Overall, this authorization will give the president even more money for military activities next year than he requested. At a time when the news has been dominated by reports of our budget crisis, the “fiscal cliff,” and the “need” to increase taxes on Americans, Congress is foolishly spending even more on the military budget than the administration wants! I suppose that is what counts as a reduction in the language of Washington.
I urge my colleagues to oppose this, and all future, reckless and dangerous military spending bills that are destroying our national security by destroying our economy.
Expanding Covert Warfare Makes Us Less Safe
Rep. Ron Paul / US House of Representatives
WASHINGTON, DC (December 10, 2012) — Earlier this month we learned that the Obama administration is significantly expanding the number of covert Defense Intelligence Agency (DIA) agents overseas.

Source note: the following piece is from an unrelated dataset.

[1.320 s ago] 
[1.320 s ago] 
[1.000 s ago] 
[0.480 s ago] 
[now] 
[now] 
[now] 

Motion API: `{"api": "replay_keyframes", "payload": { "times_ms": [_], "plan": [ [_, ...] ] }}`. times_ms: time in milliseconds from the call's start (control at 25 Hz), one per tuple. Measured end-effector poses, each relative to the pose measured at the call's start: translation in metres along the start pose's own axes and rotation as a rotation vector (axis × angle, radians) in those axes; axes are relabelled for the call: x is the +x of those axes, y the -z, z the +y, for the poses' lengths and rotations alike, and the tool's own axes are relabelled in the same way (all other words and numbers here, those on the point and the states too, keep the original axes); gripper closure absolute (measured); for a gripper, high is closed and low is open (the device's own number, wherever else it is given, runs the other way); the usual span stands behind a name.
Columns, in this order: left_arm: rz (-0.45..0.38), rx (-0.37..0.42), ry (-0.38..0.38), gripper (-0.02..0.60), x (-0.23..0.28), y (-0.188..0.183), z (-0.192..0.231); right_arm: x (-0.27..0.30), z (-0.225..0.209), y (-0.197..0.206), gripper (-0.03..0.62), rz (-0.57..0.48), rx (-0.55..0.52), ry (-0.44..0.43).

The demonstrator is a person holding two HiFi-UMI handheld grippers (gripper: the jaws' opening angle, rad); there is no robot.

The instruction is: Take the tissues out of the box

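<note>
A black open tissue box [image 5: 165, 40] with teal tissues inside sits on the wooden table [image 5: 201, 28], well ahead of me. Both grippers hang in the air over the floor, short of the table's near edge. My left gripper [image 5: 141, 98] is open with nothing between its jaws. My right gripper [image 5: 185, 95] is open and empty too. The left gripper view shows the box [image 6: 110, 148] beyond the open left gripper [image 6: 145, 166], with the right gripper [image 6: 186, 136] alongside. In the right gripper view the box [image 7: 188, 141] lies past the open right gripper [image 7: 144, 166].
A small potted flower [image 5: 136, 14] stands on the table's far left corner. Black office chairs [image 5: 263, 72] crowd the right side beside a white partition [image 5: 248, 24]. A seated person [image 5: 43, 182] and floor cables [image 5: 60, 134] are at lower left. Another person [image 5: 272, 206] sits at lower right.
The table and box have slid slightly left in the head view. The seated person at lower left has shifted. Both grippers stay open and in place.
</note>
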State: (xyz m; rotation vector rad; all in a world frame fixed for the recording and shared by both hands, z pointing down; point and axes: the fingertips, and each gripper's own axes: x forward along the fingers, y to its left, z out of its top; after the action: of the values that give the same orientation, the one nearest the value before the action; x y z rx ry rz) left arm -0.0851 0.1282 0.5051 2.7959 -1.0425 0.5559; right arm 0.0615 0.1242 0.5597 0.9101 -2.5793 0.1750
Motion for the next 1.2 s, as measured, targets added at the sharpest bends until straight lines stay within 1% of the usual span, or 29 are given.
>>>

From just a few hundred DIA agents overseas today, the administration intends to eventually deploy some 1,600 covert agents.
The nature of their work will also shift, away from intelligence collection and more toward covert actions. This move signals a major change in how the administration intends to conduct military and paramilitary operations overseas. Unfortunately, it is not a shift toward peace, but rather to an even more deadly and disturbing phase in the “war on terror.”
Surely attacks on foreign countries will increase as a result of this move, but more and more the strikes will take place under cover of darkness and outside the knowledge of Congress or the American people. The move also represents a further blurring of the lines between the military and intelligence services, with the CIA becoming more like a secret military unto itself. This is a very troubling development.
In 2010, I said in a speech that there had been a CIA coup in this country. The CIA runs the military and the drone program, and they are in drug trafficking. The CIA is a secretive government all on its own. With this new expanded Defense Intelligence Agency presence overseas it will be even worse.
Because the DIA is operationally under control of the Pentagon, direct congressional oversight of the program will be more difficult. Perhaps this is as intended. The CIA will be training the DIA in its facilities to conduct operations overseas. Much of this will include developing targeting data for the president’s expanding drone warfare program.
Already the president has demonstrated his preference for ever more drone attacks overseas. In Pakistan, for example, President Obama has in his first four years authorized six times more drone strikes than under all eight years of the Bush administration. Nearly three thousand individuals have been killed by these drones, many of those non-combatants.
President Obama said recently of Israel’s strikes against the Palestinians in Gaza, “No country on Earth would tolerate missiles raining down on its citizens from outside its borders.” This announcement by the administration amounts to precisely that: the US intends to rain down ever more missiles on citizens overseas.
I believe what the president says about Israel is true everywhere, so what about those overseas who live in fear of our raining missiles? How will they feel about the United States? Is it not possible that we may be inviting more blowback by expanding the covert war overseas? Does that make us safer?
An exhaustive study earlier this year by Stanford and New York University law schools found that US drone strikes on Pakistan are “damaging and counterproductive,” potentially creating more terrorists than they kill. Its recommendations of a radical re-appraisal of the program obviously fell on deaf ears in the administration.
Thousands of new DIA spies are to be hired and placed undercover alongside their CIA counterparts to help foment ever more covert wars and coups in foreign lands. Congress is silent. Where will it all end?